A Game for Counting Logic Formula Size and an Application to Linear Orders

TL;DR

This paper introduces a new Ehrenfeucht-Fra"issé game tailored for counting logic with limited variables, enabling the first known lower bounds on formula size for distinguishing linear orders.

Contribution

It extends existing formula size lower bounds from first-order logic to counting logic, using a novel game combining previous approaches.

Findings

Established the first formula size lower bound for counting logic.

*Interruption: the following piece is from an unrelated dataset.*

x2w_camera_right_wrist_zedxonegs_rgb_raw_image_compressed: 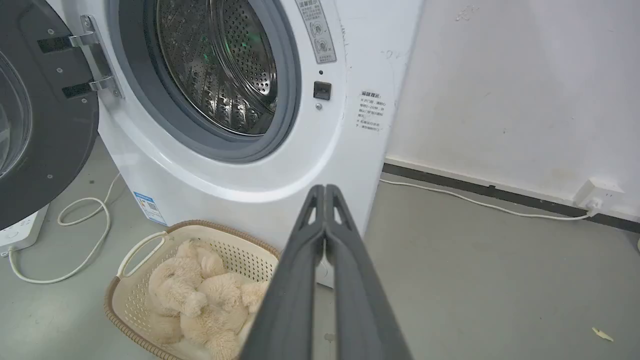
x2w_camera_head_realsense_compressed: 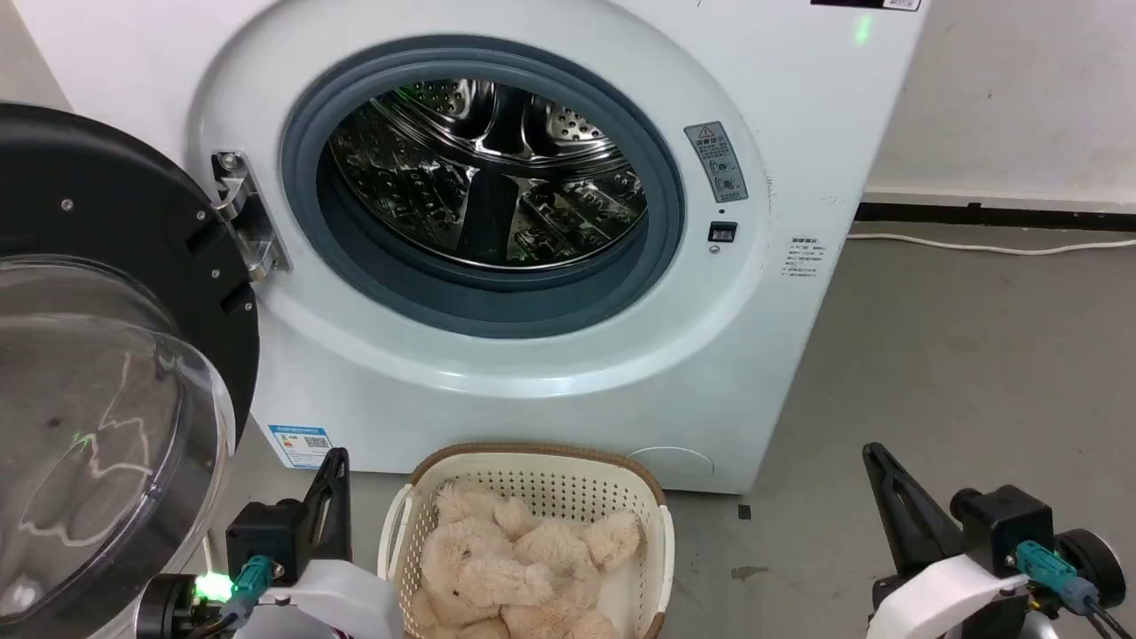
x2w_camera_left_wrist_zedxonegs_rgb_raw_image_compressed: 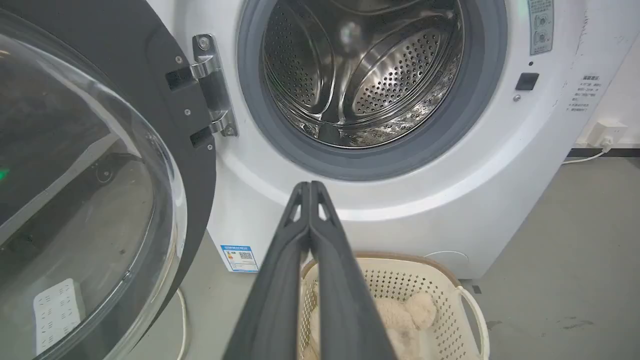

Extended lower bounds for distinguishing linear orders to counting logic.

Demonstrated the applicability of the new game to finite model theory.

Abstract

Ehrenfeucht-Fra\"iss\'e (EF) games are a basic tool in finite model theory for proving definability lower bounds, with many applications in complexity theory and related areas. They have been applied to study various logics, giving insights on quantifier rank and other logical complexity measures. In this paper, we present an EF game to capture formula size in counting logic with a bounded number of variables. The game combines games introduced previously for counting logic quantifier rank due to Immerman and Lander, and for first-order formula size due to Adler and Immerman, and Hella and V\"a\"an\"anen. The game is used to prove the main result of the paper, an extension of a formula size lower bound of Grohe and Schweikardt for distinguishing linear orders, from 3-variable first-order logic to 3-variable counting logic. As far as we know, this is the first formula size lower bound for counting logic.